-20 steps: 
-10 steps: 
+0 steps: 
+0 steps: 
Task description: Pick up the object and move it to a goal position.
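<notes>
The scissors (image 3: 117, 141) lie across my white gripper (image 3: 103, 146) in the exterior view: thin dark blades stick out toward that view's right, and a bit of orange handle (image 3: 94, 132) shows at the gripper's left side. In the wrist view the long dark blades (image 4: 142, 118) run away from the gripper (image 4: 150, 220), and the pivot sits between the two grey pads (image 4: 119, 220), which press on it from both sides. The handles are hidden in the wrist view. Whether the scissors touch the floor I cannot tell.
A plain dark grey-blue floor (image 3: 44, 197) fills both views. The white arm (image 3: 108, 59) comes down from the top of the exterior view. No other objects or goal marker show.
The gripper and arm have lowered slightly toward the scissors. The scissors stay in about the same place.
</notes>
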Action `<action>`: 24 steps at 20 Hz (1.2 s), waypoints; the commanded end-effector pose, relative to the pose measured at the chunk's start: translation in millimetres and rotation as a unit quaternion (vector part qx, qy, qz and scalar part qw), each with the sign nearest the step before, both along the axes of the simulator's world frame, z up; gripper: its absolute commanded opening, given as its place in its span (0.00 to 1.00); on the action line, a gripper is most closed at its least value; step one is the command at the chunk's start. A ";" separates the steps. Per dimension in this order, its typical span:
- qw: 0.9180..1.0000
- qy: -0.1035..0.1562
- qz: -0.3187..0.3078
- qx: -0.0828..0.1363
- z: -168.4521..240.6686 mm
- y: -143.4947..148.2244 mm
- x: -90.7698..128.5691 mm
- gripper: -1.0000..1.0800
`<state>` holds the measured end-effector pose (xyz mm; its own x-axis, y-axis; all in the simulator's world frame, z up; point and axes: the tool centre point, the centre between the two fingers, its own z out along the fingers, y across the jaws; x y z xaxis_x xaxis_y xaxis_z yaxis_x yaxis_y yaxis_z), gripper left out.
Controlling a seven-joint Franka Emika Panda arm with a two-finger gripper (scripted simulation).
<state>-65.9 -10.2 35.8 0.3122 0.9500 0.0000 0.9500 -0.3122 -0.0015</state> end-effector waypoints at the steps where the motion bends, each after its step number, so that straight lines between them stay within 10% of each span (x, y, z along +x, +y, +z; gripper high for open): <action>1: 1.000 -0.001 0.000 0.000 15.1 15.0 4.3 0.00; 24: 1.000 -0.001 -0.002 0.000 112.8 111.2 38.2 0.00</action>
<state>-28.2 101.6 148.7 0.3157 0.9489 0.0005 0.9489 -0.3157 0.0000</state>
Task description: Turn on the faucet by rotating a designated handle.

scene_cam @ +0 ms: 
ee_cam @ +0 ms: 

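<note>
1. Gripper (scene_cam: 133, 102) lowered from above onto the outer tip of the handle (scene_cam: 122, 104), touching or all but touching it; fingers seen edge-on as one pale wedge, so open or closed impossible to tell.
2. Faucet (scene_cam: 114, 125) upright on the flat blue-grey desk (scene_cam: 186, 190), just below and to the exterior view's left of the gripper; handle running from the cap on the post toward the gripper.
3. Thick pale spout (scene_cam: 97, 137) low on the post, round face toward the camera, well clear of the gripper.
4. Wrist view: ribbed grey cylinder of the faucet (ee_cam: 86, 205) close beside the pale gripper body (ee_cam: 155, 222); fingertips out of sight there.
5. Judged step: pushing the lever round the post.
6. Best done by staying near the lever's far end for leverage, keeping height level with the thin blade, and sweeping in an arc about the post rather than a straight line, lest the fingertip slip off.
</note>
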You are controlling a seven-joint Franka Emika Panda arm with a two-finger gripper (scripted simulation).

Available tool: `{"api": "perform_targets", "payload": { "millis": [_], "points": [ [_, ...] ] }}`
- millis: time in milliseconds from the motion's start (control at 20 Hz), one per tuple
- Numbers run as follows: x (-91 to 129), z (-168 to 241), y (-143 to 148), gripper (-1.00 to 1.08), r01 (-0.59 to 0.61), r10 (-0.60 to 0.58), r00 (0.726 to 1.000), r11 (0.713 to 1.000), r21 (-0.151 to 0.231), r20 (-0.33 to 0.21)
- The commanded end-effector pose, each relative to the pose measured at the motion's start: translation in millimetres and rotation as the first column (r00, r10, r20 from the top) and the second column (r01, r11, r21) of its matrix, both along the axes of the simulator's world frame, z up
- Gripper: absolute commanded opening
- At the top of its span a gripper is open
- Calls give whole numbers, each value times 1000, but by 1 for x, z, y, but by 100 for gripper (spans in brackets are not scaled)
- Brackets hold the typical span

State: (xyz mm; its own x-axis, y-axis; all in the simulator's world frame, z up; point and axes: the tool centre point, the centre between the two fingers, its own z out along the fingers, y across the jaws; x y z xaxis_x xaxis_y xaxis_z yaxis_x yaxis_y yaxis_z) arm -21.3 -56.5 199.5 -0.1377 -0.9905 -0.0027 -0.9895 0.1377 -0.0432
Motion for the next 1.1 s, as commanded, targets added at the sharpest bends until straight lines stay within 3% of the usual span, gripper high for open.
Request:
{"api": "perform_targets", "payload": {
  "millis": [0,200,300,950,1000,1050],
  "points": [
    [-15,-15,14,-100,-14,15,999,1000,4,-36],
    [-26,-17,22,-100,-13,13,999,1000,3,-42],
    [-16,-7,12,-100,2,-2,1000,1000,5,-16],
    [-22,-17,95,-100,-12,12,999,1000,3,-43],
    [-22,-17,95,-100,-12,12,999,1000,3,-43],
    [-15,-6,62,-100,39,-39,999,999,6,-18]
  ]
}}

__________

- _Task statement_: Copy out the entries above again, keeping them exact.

- _Result of this exercise_:
-20 steps: 
-10 steps: 
+0 steps: 
+0 steps: 
Task description: Pick up the object and move it to a goal position.
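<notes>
The scissors (image 3: 117, 141) lie across my white gripper (image 3: 103, 146) in the exterior view: thin dark blades stick out toward that view's right, and a bit of orange handle (image 3: 94, 132) shows at the gripper's left side. In the wrist view the long dark blades (image 4: 142, 118) run away from the gripper (image 4: 150, 220), and the pivot sits between the two grey pads (image 4: 119, 220), which press on it from both sides. The handles are hidden in the wrist view. Whether the scissors touch the floor I cannot tell.
A plain dark grey-blue floor (image 3: 44, 197) fills both views. The white arm (image 3: 108, 59) comes down from the top of the exterior view. No other objects or goal marker show.
The gripper and arm have lowered slightly toward the scissors. The scissors stay in about the same place.
</notes>
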Action `<action>`: 24 steps at 20 Hz (1.2 s), waypoints; the commanded end-effector pose, relative to the pose measured at the chunk's start: translation in millimetres and rotation as a unit quaternion (vector part qx, qy, qz and scalar part qw), each with the sign nearest the step before, both along the axes of the simulator's world frame, z up; gripper: its absolute commanded opening, given as its place in its span (0.00 to 1.00); on the action line, a gripper is most closed at its least value; step one is the command at the chunk's start. A ";" separates the steps. Per dimension in this order, its typical span:
- qw: 0.9180..1.0000
- qy: -0.1035..0.1562
- qz: -0.3187..0.3078
- qx: -0.0828..0.1363
- z: -168.4521..240.6686 mm
- y: -143.4947..148.2244 mm
- x: -90.7698..128.5691 mm
- gripper: -1.0000..1.0800
`<state>` holds the measured end-effector pose (xyz mm; its own x-axis, y-axis; all in the simulator's world frame, z up; point and axes: the tool centre point, the centre between the two fingers, its own z out along the fingers, y across the jaws; x y z xaxis_x xaxis_y xaxis_z yaxis_x yaxis_y yaxis_z), gripper left out.
Controlling a seven-joint Franka Emika Panda arm with a two-finger gripper (scripted simulation).
<state>-65.9 -10.2 35.8 0.3122 0.9500 0.0000 0.9500 -0.3122 -0.0015</state> end-effector waypoints at the steps where the motion bends, each after its step number, so that straight lines between them stay within 10% of each span (x, y, z along +x, +y, +z; gripper high for open): <action>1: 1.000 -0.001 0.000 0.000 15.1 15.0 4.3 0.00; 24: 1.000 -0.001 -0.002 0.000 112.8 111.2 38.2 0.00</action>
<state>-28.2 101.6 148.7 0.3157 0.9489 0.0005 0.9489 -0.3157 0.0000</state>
Task description: Turn on the faucet by rotating a designated handle.

scene_cam @ +0 ms: 
ee_cam @ +0 ms: 

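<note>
1. Gripper (scene_cam: 133, 102) lowered from above onto the outer tip of the handle (scene_cam: 122, 104), touching or all but touching it; fingers seen edge-on as one pale wedge, so open or closed impossible to tell.
2. Faucet (scene_cam: 114, 125) upright on the flat blue-grey desk (scene_cam: 186, 190), just below and to the exterior view's left of the gripper; handle running from the cap on the post toward the gripper.
3. Thick pale spout (scene_cam: 97, 137) low on the post, round face toward the camera, well clear of the gripper.
4. Wrist view: ribbed grey cylinder of the faucet (ee_cam: 86, 205) close beside the pale gripper body (ee_cam: 155, 222); fingertips out of sight there.
5. Judged step: pushing the lever round the post.
6. Best done by staying near the lever's far end for leverage, keeping height level with the thin blade, and sweeping in an arc about the post rather than a straight line, lest the fingertip slip off.
</note>
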You are controlling a seven-joint Franka Emika Panda arm with a two-finger gripper (scripted simulation).

Available tool: `{"api": "perform_targets", "payload": { "millis": [_], "points": [ [_, ...] ] }}`
- millis: time in milliseconds from the motion's start (control at 20 Hz), one per tuple
- Numbers run as follows: x (-91 to 129), z (-168 to 241), y (-143 to 148), gripper (-1.00 to 1.08), r01 (-0.59 to 0.61), r10 (-0.60 to 0.58), r00 (0.726 to 1.000), r11 (0.713 to 1.000), r21 (-0.151 to 0.231), r20 (-0.33 to 0.21)
- The commanded end-effector pose, each relative to the pose measured at the motion's start: translation in millimetres and rotation as the first column (r00, r10, r20 from the top) and the second column (r01, r11, r21) of its matrix, both along the axes of the simulator's world frame, z up
- Gripper: absolute commanded opening
- At the top of its span a gripper is open
- Calls give whole numbers, each value times 1000, but by 1 for x, z, y, but by 100 for gripper (spans in brackets are not scaled)
- Brackets hold the typical span

State: (xyz mm; its own x-axis, y-axis; all in the simulator's world frame, z up; point and axes: the tool centre point, the centre between the two fingers, its own z out along the fingers, y across the jaws; x y z xaxis_x xaxis_y xaxis_z yaxis_x yaxis_y yaxis_z) arm -21.3 -56.5 199.5 -0.1377 -0.9905 -0.0027 -0.9895 0.1377 -0.0432
Motion for the next 1.1 s, as commanded, targets added at the sharpest bends until straight lines stay within 3% of the usual span, gripper high for open.
Request:
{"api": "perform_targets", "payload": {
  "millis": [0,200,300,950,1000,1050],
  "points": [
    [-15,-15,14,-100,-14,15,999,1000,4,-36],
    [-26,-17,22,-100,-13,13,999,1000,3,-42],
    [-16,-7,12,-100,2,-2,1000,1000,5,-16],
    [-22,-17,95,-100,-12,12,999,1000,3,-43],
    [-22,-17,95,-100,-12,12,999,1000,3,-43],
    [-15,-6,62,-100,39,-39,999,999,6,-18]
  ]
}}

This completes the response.